Tally the lines in the listing below that include "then". Answer with the count and nothing more.
EXTRACTED MATERIAL Block Start
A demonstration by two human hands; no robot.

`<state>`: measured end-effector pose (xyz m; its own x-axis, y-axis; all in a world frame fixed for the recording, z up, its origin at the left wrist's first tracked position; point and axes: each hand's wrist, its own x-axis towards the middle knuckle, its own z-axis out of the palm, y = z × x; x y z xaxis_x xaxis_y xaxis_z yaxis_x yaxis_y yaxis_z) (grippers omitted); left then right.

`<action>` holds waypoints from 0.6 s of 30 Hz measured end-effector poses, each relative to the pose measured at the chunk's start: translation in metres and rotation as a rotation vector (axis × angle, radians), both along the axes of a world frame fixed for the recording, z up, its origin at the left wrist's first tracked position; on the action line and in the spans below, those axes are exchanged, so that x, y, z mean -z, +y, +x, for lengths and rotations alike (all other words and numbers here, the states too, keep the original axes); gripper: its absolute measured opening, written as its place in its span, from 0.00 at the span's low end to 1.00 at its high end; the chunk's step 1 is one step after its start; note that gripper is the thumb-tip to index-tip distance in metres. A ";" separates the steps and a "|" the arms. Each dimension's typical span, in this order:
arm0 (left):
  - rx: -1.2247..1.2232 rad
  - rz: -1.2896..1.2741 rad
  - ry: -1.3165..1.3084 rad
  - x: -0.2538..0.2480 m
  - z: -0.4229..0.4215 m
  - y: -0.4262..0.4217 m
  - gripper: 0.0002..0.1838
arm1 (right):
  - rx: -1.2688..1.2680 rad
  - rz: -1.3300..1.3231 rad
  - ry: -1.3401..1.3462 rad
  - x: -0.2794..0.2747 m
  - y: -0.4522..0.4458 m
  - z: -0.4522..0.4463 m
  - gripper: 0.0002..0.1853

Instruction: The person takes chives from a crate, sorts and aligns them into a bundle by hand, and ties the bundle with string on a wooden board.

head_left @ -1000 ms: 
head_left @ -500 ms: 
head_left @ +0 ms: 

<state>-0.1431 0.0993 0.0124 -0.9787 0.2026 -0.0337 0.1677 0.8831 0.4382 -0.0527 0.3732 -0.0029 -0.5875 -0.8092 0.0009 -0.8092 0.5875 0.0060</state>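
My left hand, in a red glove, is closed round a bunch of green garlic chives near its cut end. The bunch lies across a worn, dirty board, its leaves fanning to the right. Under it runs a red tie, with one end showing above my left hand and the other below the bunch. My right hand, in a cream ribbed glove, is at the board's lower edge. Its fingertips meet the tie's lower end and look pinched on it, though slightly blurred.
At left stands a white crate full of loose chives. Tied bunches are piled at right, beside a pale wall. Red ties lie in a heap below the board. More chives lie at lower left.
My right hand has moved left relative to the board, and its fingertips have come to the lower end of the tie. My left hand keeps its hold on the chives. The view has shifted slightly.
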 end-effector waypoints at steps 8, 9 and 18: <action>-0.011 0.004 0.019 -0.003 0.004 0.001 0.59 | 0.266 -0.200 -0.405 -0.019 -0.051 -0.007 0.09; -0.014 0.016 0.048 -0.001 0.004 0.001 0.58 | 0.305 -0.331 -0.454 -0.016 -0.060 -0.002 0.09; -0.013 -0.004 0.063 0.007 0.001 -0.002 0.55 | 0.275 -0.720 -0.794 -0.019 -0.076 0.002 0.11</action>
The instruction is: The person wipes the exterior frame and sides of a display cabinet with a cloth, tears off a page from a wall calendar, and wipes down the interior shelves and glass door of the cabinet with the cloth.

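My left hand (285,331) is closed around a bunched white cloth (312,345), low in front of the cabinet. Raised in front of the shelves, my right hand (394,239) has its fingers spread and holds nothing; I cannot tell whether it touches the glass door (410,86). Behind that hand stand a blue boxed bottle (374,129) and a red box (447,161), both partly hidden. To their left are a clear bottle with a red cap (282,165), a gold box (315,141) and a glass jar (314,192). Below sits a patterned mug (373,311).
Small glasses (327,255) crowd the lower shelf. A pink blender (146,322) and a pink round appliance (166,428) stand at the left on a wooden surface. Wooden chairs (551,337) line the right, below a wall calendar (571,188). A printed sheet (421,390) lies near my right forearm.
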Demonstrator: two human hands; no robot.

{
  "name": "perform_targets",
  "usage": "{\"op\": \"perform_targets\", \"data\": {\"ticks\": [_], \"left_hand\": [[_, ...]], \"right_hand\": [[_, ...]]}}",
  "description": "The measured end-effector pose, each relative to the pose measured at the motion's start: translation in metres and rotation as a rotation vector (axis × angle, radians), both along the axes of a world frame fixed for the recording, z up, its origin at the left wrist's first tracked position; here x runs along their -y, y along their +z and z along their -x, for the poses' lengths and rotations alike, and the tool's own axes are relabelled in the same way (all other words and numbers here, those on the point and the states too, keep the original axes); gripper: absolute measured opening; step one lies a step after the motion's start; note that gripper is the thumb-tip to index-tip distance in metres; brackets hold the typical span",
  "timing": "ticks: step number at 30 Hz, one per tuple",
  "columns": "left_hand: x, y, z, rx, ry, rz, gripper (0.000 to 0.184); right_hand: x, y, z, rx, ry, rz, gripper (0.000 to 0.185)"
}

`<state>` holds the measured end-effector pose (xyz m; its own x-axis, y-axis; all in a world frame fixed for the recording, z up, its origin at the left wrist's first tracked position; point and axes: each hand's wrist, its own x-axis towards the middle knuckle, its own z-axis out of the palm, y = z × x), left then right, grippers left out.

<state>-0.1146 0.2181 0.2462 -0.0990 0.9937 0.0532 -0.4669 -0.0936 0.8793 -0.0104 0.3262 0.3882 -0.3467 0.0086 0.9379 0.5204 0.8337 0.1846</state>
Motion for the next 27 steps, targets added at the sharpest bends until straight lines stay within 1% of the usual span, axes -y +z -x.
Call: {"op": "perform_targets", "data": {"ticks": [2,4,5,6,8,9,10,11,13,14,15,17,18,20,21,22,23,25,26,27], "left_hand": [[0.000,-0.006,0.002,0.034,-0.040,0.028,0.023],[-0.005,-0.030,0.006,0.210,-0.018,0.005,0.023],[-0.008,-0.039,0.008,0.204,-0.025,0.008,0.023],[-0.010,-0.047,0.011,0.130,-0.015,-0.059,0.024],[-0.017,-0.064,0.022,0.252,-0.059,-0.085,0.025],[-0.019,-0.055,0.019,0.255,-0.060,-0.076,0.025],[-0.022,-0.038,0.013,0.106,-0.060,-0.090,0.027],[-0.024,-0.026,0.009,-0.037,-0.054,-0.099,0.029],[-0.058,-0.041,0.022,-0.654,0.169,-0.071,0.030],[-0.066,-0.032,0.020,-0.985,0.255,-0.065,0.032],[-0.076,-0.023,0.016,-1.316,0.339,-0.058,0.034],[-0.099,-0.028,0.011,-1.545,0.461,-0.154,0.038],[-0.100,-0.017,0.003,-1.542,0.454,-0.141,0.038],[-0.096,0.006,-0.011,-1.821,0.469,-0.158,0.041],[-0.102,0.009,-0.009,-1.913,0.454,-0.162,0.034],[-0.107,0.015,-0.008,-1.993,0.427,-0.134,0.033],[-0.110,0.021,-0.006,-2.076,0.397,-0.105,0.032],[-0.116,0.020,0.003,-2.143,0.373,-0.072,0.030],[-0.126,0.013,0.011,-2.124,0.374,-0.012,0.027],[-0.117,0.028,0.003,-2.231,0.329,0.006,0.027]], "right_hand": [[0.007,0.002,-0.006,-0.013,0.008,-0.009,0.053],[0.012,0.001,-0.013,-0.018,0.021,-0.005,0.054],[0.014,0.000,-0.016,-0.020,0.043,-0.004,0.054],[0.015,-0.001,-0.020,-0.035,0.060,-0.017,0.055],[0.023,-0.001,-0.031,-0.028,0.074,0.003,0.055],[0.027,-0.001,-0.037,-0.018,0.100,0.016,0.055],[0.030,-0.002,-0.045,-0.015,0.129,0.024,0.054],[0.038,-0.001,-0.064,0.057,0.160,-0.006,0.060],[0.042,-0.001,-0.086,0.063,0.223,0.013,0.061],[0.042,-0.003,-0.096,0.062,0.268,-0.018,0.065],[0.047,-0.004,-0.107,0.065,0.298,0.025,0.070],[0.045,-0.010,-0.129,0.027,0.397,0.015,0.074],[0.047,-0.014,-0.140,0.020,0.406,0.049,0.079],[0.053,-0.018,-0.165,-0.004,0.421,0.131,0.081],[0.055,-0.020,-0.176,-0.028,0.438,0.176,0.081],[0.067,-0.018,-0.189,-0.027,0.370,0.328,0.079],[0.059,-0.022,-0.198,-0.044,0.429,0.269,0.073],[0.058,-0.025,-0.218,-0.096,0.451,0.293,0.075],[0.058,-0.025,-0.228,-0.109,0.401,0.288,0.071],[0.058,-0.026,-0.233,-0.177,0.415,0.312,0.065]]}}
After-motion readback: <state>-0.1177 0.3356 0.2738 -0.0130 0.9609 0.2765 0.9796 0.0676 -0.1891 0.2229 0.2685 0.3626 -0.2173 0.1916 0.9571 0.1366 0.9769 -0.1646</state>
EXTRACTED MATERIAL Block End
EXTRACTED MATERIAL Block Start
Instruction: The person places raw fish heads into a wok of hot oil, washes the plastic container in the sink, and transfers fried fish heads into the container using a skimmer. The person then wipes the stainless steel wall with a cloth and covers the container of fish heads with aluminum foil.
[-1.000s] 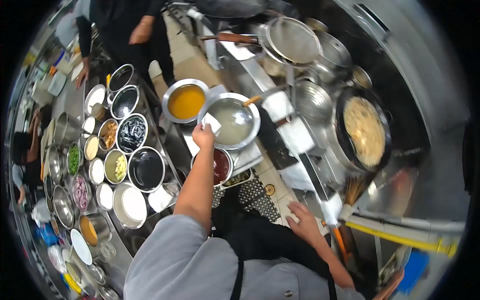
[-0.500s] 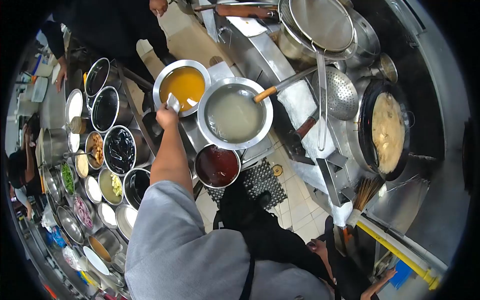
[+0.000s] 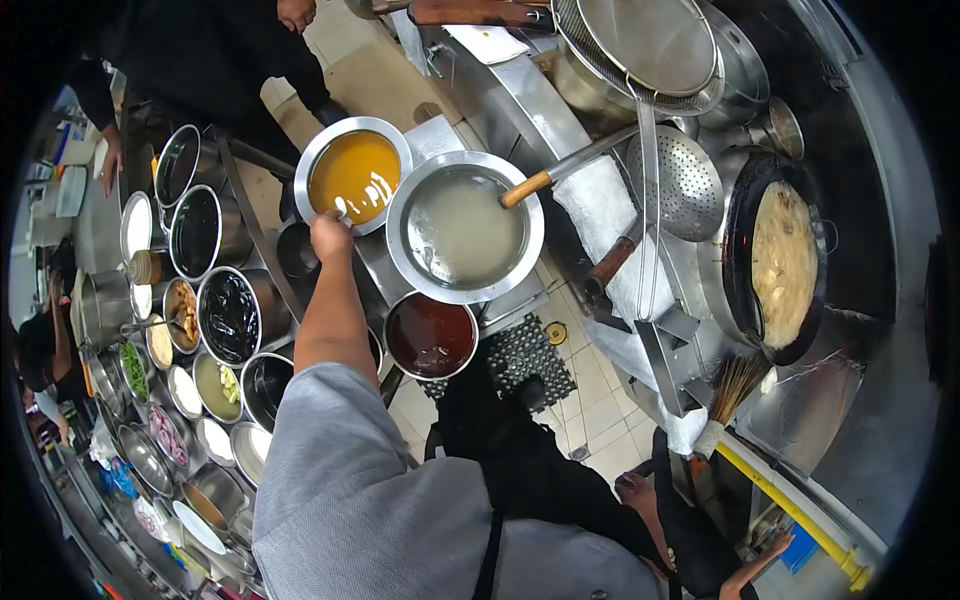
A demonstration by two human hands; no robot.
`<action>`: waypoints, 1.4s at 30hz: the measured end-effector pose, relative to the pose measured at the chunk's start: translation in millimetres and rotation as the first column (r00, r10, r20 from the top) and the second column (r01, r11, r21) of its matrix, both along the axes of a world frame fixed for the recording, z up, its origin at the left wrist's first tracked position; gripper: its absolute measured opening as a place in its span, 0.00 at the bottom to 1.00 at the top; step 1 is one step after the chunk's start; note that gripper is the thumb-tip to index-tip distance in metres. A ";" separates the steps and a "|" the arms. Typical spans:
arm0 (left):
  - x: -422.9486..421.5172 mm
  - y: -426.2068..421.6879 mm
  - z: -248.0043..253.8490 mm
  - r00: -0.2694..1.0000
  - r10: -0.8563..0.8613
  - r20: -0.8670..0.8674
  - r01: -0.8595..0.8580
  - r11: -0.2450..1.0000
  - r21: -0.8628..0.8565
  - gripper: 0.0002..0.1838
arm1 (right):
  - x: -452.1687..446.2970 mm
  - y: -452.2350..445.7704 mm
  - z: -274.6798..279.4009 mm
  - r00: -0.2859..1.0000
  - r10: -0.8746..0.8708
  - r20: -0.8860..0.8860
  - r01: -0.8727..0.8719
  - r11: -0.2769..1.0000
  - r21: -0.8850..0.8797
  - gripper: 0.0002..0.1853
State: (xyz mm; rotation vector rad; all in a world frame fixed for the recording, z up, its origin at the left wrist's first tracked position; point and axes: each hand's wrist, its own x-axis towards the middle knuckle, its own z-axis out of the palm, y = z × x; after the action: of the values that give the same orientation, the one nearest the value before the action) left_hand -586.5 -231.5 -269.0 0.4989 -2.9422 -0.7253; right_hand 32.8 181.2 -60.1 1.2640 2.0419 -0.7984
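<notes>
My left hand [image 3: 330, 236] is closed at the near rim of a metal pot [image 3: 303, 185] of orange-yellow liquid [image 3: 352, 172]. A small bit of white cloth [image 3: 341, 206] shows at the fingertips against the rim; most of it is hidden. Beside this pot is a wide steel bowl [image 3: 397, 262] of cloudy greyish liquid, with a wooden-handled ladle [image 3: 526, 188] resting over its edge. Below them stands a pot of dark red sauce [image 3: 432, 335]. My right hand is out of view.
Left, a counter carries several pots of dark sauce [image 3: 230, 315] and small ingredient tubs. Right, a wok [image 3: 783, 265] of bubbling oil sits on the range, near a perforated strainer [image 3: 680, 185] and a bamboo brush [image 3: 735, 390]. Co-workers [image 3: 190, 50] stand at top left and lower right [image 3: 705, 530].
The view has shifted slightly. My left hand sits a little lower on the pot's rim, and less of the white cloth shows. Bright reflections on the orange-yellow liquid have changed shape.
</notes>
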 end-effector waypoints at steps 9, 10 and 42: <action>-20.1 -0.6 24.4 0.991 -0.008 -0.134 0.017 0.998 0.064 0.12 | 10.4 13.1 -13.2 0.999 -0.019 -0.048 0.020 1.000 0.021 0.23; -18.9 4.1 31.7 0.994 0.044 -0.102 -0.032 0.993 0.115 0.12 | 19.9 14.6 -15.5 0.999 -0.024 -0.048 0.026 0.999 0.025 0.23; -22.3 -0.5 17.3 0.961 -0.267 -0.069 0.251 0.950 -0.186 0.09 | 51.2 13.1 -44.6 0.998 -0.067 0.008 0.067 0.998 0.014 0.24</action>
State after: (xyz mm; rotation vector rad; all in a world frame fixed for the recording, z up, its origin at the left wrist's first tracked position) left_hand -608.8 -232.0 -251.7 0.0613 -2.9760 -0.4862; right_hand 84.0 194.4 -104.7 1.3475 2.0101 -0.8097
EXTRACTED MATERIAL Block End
ANSWER SPACE. 3